George White

No. 36
- Position: Linebacker

Personal information
- Born: November 17, 1977 (age 47) Detroit, Michigan, U.S.
- Height: 6 ft 1 in (1.85 m)
- Weight: 204 lb (93 kg)

Career information
- High school: North Royalton
- College: Boston College

Career history
- 2000–2002: Saskatchewan Roughriders
- 2003–2006: Calgary Stampeders
- 2006: BC Lions

Awards and highlights
- CFL All-Star (2000); 3× CFL West All-Star (2000, 2001, 2005); Jackie Parker Trophy (2000);
- Stats at CFL.ca

= George White (Canadian football) =

American gridiron football player (born 1977)

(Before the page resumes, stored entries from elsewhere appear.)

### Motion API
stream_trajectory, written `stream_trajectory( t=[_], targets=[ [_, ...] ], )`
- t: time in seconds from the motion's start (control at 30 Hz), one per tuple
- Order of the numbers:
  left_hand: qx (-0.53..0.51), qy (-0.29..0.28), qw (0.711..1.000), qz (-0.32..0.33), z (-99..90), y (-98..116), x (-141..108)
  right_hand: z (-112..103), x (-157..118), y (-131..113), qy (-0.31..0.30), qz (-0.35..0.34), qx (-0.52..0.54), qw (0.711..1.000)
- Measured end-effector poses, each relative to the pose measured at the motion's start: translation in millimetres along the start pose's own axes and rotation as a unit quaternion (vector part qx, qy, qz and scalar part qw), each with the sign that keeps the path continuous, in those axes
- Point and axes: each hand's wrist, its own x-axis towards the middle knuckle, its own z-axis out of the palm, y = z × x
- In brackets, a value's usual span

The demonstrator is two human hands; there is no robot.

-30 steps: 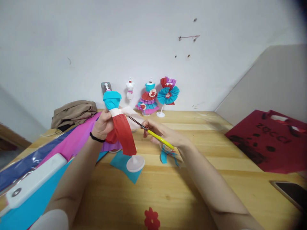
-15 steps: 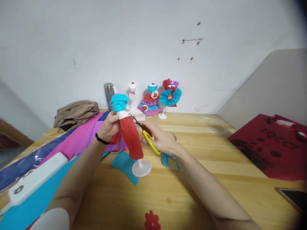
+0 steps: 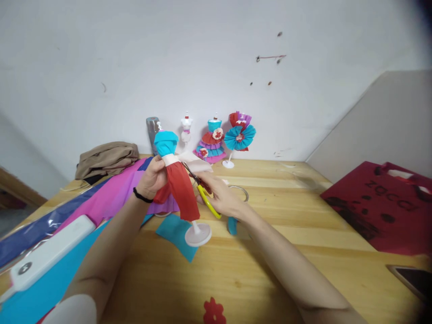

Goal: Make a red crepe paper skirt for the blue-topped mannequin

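Head view: the left hand (image 3: 152,176) clasps the dressed mannequin (image 3: 180,182), white waistband (image 3: 171,159) beside that grip; the right hand (image 3: 221,193) holds scissors (image 3: 204,193). Trimming seems the step; the next cut wants steady blades.

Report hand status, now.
Left hand gripping dressed mannequin, tilted. Right hand holding yellow-handled scissors, blades near white waistband. White material appears close behind blades.

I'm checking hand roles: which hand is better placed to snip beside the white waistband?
Probably the right hand: it holds the yellow-handled scissors near the white waistband, while the left hand holds the dressed mannequin.
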Motion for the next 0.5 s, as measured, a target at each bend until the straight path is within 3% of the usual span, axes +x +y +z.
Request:
stream_trajectory(
  t=[0.07,0.5],
  targets=[
    [0.001,-0.007,1.0,0.026,0.6,-1,0,1,0,1,0.008,0.007,-0.001,1.0],
    [0.021,-0.041,0.998,0.039,10.3,-9,5,2,1,-1,0.01,0.008,0.009,1.0]
  ],
)
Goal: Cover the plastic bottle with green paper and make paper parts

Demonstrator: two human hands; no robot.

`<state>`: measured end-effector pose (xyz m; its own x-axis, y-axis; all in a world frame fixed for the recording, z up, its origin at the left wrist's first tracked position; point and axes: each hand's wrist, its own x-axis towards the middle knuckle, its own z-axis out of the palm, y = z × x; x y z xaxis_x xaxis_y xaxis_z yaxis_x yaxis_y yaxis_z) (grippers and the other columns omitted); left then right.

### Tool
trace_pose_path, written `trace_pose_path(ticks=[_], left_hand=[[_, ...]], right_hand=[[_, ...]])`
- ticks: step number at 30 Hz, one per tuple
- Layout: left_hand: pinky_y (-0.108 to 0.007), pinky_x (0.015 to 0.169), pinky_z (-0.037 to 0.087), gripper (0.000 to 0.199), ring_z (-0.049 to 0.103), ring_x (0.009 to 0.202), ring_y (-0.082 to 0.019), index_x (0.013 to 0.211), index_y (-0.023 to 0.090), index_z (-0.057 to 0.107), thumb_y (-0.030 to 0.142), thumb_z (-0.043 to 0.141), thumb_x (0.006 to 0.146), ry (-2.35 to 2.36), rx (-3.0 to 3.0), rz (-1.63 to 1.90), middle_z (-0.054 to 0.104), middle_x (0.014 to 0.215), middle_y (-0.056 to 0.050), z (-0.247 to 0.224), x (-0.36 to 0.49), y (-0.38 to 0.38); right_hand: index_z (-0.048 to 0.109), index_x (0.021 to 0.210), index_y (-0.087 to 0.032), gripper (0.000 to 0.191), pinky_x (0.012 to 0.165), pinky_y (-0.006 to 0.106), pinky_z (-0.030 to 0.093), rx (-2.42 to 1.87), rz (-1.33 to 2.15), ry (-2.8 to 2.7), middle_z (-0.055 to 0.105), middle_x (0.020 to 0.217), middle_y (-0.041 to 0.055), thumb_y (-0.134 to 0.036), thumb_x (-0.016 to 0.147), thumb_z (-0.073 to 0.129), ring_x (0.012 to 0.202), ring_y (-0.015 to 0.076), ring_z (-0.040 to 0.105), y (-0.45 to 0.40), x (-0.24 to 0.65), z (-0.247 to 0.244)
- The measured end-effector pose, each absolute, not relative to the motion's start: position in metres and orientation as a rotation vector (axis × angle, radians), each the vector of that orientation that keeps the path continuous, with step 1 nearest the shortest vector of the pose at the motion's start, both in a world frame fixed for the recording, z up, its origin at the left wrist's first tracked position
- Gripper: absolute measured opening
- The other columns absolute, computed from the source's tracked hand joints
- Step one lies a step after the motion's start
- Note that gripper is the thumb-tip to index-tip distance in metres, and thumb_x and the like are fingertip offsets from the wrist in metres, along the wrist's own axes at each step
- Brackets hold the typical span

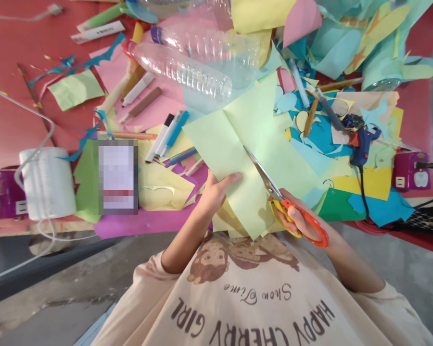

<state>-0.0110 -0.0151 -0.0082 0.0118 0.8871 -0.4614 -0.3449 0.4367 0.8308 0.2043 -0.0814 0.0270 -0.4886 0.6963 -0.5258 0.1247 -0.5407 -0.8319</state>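
Note:
A light green sheet of paper (274,120) lies across the front of the table, with a cut line running into it from its far left side. My left hand (219,190) pinches the sheet near its left edge, thumb on top and fingers hidden underneath. In my right hand (292,216) is a pair of scissors (265,175) with one red and one yellow handle loop. The blades point up and left over the sheet, their tip at the cut line, and look nearly closed.
Clear plastic bottles (187,72) lie beyond the sheet. Several markers (168,134) and a blurred phone-like rectangle (118,178) are on the left. Paper scraps, a blue glue gun (363,144) with a black cord and a purple power socket (412,170) sit right.

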Motion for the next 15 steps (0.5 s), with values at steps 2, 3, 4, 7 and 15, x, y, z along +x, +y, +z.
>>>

George White (born November 17, 1977) is a former Canadian Football League linebacker.

==High school==
White attended North Royalton High School in North Royalton, Ohio, where he was a standout in football, basketball, and track and field. In senior football, he won All-State honors, was a Blue Chip All-American, and was selected to play in the Big 33 Classic.

==College career==
White attended Boston College, where he was a star in both football and track and field. In football, he was a four-year letterman and finished his career with four sacks and 273 tackles. In track and field, he was the champion in the outdoor long jump.